## WHAT IS NEEDED:
Set down, character for character, everything in the records below from the line holding "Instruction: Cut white" down to the line holding "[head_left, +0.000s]", and no other line.

## DATASET EXTRACT:
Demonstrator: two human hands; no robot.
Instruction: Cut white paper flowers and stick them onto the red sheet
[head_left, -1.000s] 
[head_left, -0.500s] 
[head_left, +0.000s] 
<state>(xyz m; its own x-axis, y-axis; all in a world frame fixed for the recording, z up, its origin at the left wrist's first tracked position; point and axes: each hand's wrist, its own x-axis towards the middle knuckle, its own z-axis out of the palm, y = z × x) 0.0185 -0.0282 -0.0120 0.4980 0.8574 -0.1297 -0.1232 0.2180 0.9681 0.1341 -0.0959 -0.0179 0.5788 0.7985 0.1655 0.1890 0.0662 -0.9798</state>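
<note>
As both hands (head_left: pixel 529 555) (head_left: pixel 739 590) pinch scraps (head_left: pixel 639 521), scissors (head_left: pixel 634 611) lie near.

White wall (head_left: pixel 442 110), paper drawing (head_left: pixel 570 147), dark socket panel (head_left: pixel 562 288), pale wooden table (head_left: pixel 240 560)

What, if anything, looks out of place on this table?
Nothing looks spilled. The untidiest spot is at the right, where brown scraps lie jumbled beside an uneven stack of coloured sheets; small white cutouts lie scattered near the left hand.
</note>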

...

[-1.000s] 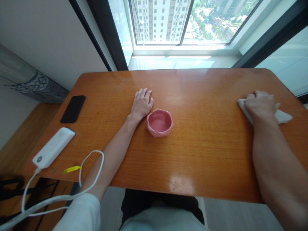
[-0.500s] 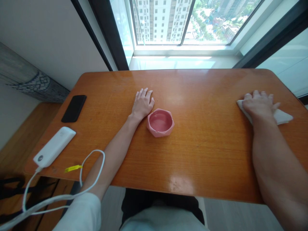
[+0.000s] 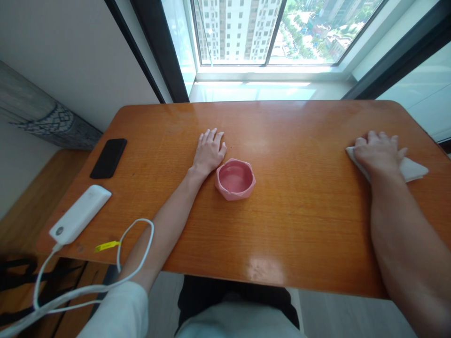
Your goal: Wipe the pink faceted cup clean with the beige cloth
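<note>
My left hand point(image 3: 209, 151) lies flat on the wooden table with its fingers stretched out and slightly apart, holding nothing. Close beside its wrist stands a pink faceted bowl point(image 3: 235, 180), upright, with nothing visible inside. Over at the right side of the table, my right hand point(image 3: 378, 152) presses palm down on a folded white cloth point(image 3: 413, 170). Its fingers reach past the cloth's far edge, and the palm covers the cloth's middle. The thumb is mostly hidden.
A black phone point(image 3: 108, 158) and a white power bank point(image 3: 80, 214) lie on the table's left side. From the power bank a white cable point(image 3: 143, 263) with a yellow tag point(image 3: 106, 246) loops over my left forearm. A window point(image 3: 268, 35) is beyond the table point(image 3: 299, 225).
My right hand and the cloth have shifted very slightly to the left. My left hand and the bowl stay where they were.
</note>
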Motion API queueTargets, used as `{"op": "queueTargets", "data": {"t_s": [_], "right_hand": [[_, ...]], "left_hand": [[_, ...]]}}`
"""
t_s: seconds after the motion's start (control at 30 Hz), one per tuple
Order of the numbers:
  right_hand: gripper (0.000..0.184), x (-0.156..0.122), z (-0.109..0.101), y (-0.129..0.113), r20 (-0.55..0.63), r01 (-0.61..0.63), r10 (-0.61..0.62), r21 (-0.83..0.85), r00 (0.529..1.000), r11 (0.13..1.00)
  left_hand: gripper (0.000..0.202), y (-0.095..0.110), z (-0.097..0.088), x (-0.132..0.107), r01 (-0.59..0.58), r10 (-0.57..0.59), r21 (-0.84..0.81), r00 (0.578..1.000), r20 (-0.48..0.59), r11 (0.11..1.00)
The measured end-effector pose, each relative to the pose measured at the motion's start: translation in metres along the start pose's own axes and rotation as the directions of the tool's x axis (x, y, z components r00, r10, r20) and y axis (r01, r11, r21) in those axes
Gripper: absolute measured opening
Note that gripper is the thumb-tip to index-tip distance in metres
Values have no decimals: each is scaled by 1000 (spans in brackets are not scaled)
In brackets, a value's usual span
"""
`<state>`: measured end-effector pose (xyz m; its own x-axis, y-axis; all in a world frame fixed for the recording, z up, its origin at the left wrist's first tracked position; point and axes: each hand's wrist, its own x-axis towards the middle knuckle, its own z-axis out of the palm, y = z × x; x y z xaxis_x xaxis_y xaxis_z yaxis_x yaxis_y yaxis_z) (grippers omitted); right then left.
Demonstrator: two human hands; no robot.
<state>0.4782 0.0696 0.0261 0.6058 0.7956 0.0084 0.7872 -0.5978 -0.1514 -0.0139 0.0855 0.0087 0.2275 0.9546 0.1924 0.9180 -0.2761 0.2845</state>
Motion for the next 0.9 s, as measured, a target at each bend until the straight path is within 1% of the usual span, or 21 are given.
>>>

## EXPECTED ANSWER:
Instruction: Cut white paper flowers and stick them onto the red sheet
[head_left, -1.000s] 
[head_left, -0.500s] 
[head_left, +0.000s] 

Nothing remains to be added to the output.